Violência contra cão comunitário choca Florianópolis e vira alvo de operação policial

Operação apura maus-tratos e possível coação envolvendo adolescentes e adultos no caso do cachorro Orelha, que morreu após agressões em Florianópolis

Na manhã desta segunda-feira, 26 de janeiro, a Polícia Civil de Santa Catarina deflagrou uma operação para cumprir três mandados de busca e apreensão no âmbito da investigação que apura a morte do cão comunitário Orelha, de aproximadamente 10 anos, agredido na Praia Brava, em Florianópolis. A ação mira suspeitas de maus-tratos contra o animal e possíveis tentativas de coação durante o andamento do inquérito, que ganhou ampla repercussão e mobilização social neste fim de semana.

Segundo a polícia, ao menos quatro adolescentes foram identificados como suspeitos de envolvimento nas agressões que culminaram na morte do cachorro. As buscas ocorreram nas residências dos jovens e também de seus responsáveis legais. Mandados também foram cumpridos em endereços ligados a adultos investigados por possível interferência no curso das apurações. Os nomes dos investigados não foram divulgados. Durante a operação, aparelhos celulares e outros dispositivos eletrônicos foram apreendidos e passarão por perícia; pessoas envolvidas no caso estão sendo ouvidas ainda nesta segunda-feira.

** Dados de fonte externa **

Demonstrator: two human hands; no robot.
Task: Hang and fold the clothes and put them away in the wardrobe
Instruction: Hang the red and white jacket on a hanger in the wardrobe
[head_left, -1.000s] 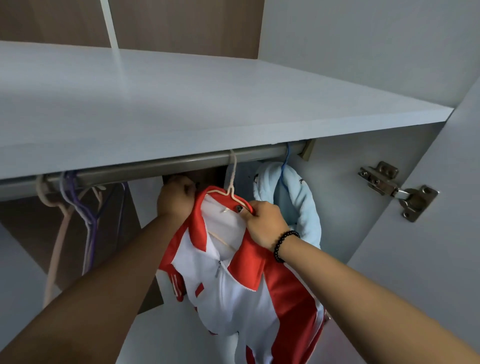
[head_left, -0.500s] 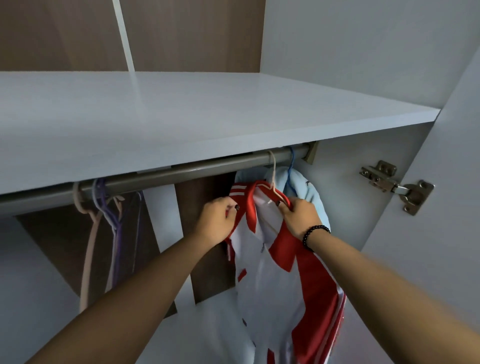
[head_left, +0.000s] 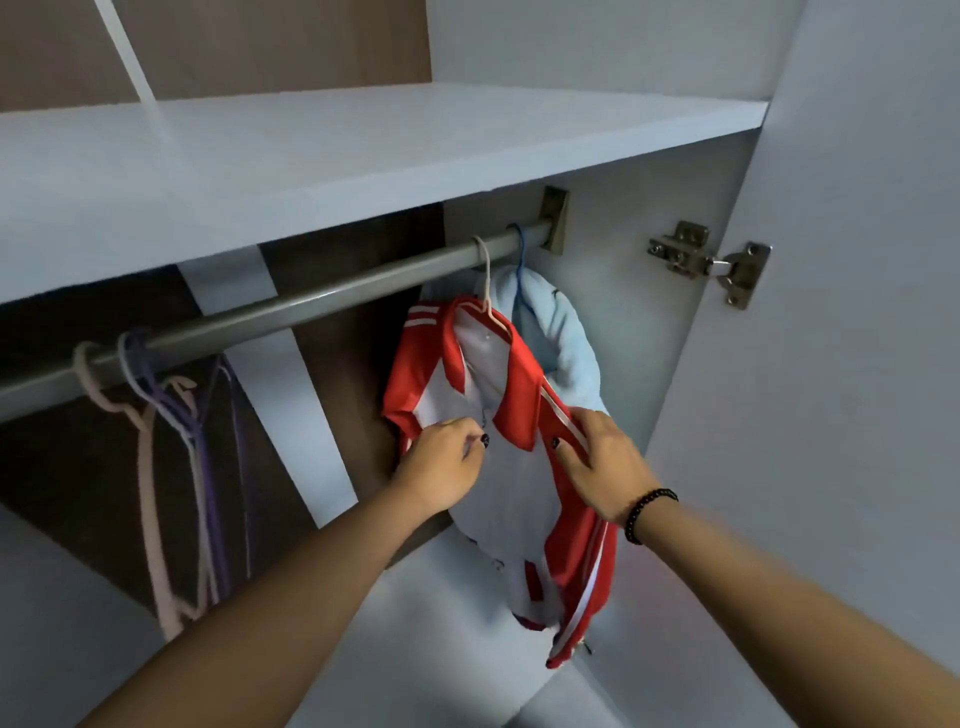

De acordo com relatos de moradores, Orelha estava desaparecido havia alguns dias quando foi encontrado caído e agonizando por uma das pessoas que cuidavam do animal. Ele foi levado imediatamente a uma clínica veterinária, mas, diante da gravidade dos ferimentos, não houve alternativa senão a eutanásia.

Orelha era um dos cães comunitários que viviam na Praia Brava, onde existem casinhas destinadas a animais que se tornaram mascotes do bairro. Além da convivência com moradores, Orelha interagia com outros animais da região e era presença constante nas caminhadas pelo bairro. Em nota, a Associação de Moradores da Praia Brava destacou que o cão fazia parte do cotidiano local e simbolizava a relação de cuidado mantida por muitos frequentadores do espaço.

Desde a morte do animal, moradores, protetores independentes, ONGs e entidades ligadas à causa animal têm se mobilizado pedindo justiça. Dois protestos já foram realizados na Praia Brava, reunindo dezenas de pessoas com camisetas, cartazes e orações em homenagem a Orelha. A mobilização se espalhou pelas redes sociais com a hashtag #JustiçaPorOrelha e ganhou apoio de personalidades públicas, que cobram providências das autoridades e reforçaram a pressão por responsabilização no caso.